The top row of the table above has the lowest cross-validation room mean squared error (CV_RMSE). The linear regression model of polynomial degree 5 provided the most improvement in the CV_RMSE (compared with polynomials of other degrees). Applying the ridge regression and fine tuning the alpha value only slightly further improved the model.

# Evaluation

With some modeling accomplished, we aim to reflect on what we identify as a high-quality model and what we are able to learn from this.  We should review our business objective and explore how well we can provide meaningful insight into drivers of used car prices.  Your goal now is to distill your findings and determine whether the earlier phases need revisitation and adjustment or if you have information of value to bring back to your client.

### 1. How does the selected best model perform on the test data? - focus for data analysts

In [None]:
# Collect the details of the run with the lowest TRAINING SET CV RMSE
best_run = min(results, key=lambda d: d["best_cv_rmse"])
best_model = best_run["best_estimator"]

# Now apply the best model once to the TEST set for the FIRST TIME:
y_pred = best_model.predict(X_test)

test_rmse = np.sqrt(mean_squared_error(y_test, y_pred))

print()
print("=" * 64)
print("  THE BEST PERFORMING MODEL, APPLIED TO THE HELD-OUT TEST SET:")
print("=" * 64)
print("Final selected model (by training data CV):")
print("Parameter set:", best_run["parameter_refinement_number"])
print("Best params:", best_run["best_params"])
print(f"TRAINING CV RMSE:   {best_run["best_cv_rmse"]:.1f}")
print(f"Held-out TEST RMSE: {test_rmse:.1f}\n\n")
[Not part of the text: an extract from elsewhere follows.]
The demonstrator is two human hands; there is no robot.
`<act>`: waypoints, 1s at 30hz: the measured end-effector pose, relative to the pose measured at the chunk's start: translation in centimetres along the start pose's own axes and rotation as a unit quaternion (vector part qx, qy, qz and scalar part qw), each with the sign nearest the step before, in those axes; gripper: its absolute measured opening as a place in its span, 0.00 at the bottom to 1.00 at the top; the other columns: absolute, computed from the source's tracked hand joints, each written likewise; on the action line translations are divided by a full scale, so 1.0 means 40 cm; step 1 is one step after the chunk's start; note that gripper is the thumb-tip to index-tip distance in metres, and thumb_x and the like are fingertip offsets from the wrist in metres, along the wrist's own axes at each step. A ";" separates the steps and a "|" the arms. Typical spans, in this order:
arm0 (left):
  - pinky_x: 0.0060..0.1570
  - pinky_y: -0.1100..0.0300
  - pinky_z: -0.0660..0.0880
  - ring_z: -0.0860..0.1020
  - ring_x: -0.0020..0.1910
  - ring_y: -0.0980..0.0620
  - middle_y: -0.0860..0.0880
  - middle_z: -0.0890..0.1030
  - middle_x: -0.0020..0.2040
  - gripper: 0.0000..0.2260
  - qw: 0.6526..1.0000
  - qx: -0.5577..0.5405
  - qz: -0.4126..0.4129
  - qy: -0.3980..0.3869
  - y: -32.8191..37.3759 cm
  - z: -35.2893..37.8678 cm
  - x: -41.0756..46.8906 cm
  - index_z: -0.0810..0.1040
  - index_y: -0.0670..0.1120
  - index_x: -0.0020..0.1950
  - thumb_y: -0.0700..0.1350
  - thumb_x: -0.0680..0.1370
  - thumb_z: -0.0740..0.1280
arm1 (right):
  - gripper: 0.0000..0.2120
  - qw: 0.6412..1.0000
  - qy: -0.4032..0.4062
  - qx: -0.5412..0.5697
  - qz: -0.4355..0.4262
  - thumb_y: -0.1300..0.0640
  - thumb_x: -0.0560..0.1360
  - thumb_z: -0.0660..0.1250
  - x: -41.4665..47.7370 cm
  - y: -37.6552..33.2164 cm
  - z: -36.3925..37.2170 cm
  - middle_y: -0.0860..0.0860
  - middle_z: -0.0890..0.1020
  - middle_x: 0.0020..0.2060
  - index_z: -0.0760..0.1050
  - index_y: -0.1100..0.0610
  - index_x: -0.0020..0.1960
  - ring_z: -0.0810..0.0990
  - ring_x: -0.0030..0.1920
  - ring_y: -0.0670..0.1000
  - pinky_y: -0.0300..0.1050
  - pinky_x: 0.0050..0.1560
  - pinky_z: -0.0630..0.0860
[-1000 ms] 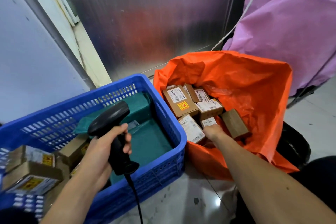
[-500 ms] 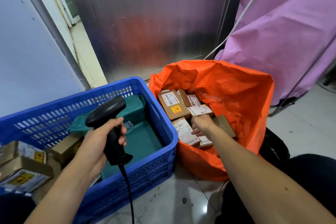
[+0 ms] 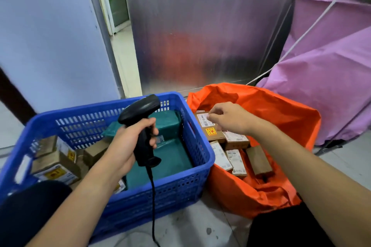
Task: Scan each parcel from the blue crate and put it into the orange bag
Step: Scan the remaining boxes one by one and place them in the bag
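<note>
now the scanner is gripped in the left hand, fingers and thumb wrapped tight round its black handle, and it is held upright over the middle of the crate. its cable is seen dropping past the crate's near wall to the floor. over to the right hand: it is held above the bag, near the bag's far-left edge, fingers loosely curled and nothing held in them. whether the fingertips touch the box below cannot be told. that labelled box, with a white label and a yellow sticker, is lying in the bag against its left edge, beside the crate. more small boxes are packed just nearer in the bag, and a plain brown box is tilted beside them toward the bag's middle. back in the crate, brown boxes are piled at the left end, some with yellow stickers. a green parcel is laid flat across the right half of the crate's bottom, and a second green parcel is propped at the far wall. crate and bag are set touching, side by side on the floor. behind them a metal panel is seen, and purple cloth is draped at the right.
</note>
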State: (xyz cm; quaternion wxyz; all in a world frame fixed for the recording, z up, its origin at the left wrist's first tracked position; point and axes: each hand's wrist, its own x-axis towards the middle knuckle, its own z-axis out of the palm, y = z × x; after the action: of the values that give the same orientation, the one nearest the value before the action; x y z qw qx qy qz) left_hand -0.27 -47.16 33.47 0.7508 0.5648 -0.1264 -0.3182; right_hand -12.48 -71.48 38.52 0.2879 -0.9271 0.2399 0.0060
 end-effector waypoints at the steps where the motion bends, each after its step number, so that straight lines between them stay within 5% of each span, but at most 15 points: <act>1: 0.33 0.55 0.75 0.72 0.28 0.49 0.45 0.78 0.37 0.04 1.000 0.004 0.006 0.004 0.003 -0.006 -0.001 0.77 0.43 0.48 0.42 0.81 0.69 | 0.10 1.000 0.010 -0.014 -0.007 0.51 0.83 0.64 -0.008 -0.006 0.007 0.46 0.83 0.41 0.81 0.54 0.55 0.84 0.47 0.51 0.50 0.53 0.78; 5: 0.32 0.56 0.75 0.72 0.28 0.49 0.45 0.79 0.36 0.04 0.999 0.005 0.017 0.031 0.019 -0.038 -0.009 0.77 0.42 0.48 0.41 0.82 0.68 | 0.10 0.991 0.034 -0.105 -0.071 0.49 0.82 0.64 0.007 -0.056 0.049 0.48 0.85 0.50 0.81 0.52 0.56 0.82 0.52 0.53 0.52 0.56 0.77; 10: 0.31 0.57 0.74 0.71 0.27 0.50 0.46 0.79 0.35 0.06 0.998 -0.005 0.035 0.059 0.051 -0.088 -0.024 0.76 0.43 0.45 0.41 0.82 0.68 | 0.08 0.983 0.034 -0.112 -0.142 0.50 0.81 0.65 0.039 -0.129 0.077 0.45 0.83 0.44 0.81 0.51 0.53 0.82 0.46 0.50 0.48 0.49 0.76; 19: 0.32 0.56 0.74 0.71 0.28 0.49 0.46 0.79 0.36 0.06 0.990 -0.024 0.049 0.128 0.110 -0.226 -0.077 0.78 0.43 0.45 0.42 0.81 0.69 | 0.08 0.981 0.047 -0.068 -0.173 0.52 0.80 0.65 0.131 -0.227 0.156 0.52 0.86 0.45 0.82 0.55 0.51 0.84 0.47 0.58 0.56 0.55 0.78; 30: 0.30 0.58 0.73 0.72 0.27 0.51 0.46 0.79 0.36 0.08 0.969 0.034 0.017 0.244 0.165 -0.441 -0.176 0.78 0.43 0.42 0.43 0.80 0.69 | 0.07 0.979 -0.049 -0.037 -0.193 0.53 0.80 0.64 0.218 -0.404 0.360 0.48 0.85 0.46 0.80 0.52 0.48 0.84 0.47 0.54 0.52 0.57 0.79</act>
State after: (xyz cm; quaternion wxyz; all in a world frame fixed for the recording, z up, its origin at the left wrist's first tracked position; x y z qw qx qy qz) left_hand 6.25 -28.20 34.95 0.7445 0.6485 0.0404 -0.1536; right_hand 4.29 -55.97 33.78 0.2603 -0.9646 0.0421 0.0046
#### OBSERVATIONS: The selected best model's performance:
The held-out TEST RMSE is better than the TRAINING RMSE so that is encourgaing that the model did not overfit on the training data and has a degree of versatility for new data. If the training RMSE had been significantly worse than the training data then this would be a clear sign of overfitting to the particularities of the test data and the selected model not being a generalised solution.

### 2. Which polynomial features most influence the model? - focus for data analysts

In [None]:
# --- Extract preprocessor and feature names ---
pre = best_model.named_steps["preprocessor"]

num_features_trans = (
    pre.named_transformers_["num"]
       .named_steps["polynomialfeatures"]
       .get_feature_names_out(input_features=num_features)
)

cat_features_trans = (
    pre.named_transformers_["cat"]
       .named_steps["onehotencoder"]
       .get_feature_names_out(input_features=cat_features)
)

feature_names = np.concatenate([num_features_trans, cat_features_trans])

# --- Coefficients (works for LinearRegression, Ridge, Lasso) ---
coef = best_model.named_steps["model"].coef_

importance_df = (
    pd.DataFrame({
        "feature": feature_names,
        "coefficient": coef,
        "abs_importance": np.abs(coef)
    })
    .sort_values("abs_importance", ascending=False)
)

print()
print(f" Best model, number of polynomial features created:", len(feature_names))
print("=" * 57)
print("  THE MOST IMPORTANT POLYNOMIAL FEATURES FOR THE MODEL:")
print("=" * 57)

importance_df.head(6)

#### The most influential polynomial features:
1. These top ranking polynomial features are mostly to the power of 2 and 3 with only one in the top 10 being to the power of 5 which was the polynomial degree of the overall best solution. It is however ranked 4th which shows it as fairly significiant. It is the year of manufacture raised to the power of 5. We might expect the year to have an important place in our model - since old vintage cars are often valuable, new cars are also valuable and there is an in between period where the relationship is not straightforward - so we can start to see that year is a complex and non-linear factor. Also, a single quadratic curve will also not effectively fit the complexity of the year.
2. Odometer also features in the top polynomial features, along with cylinders. We might also have expected odometer to rank highly since it is intuitive that cars with low miles/kilometers have less wear and tear.
3. Cylinders is a non-linear feature since a 5 cylinder vehicle is a rare car so it's unlikely that its price is expected to lie between 4 and 6 cylinder cars, which are more common. We can see cylinders featuring in numerous polynomial features to the power of 2 and 3 indicating a non-linear result.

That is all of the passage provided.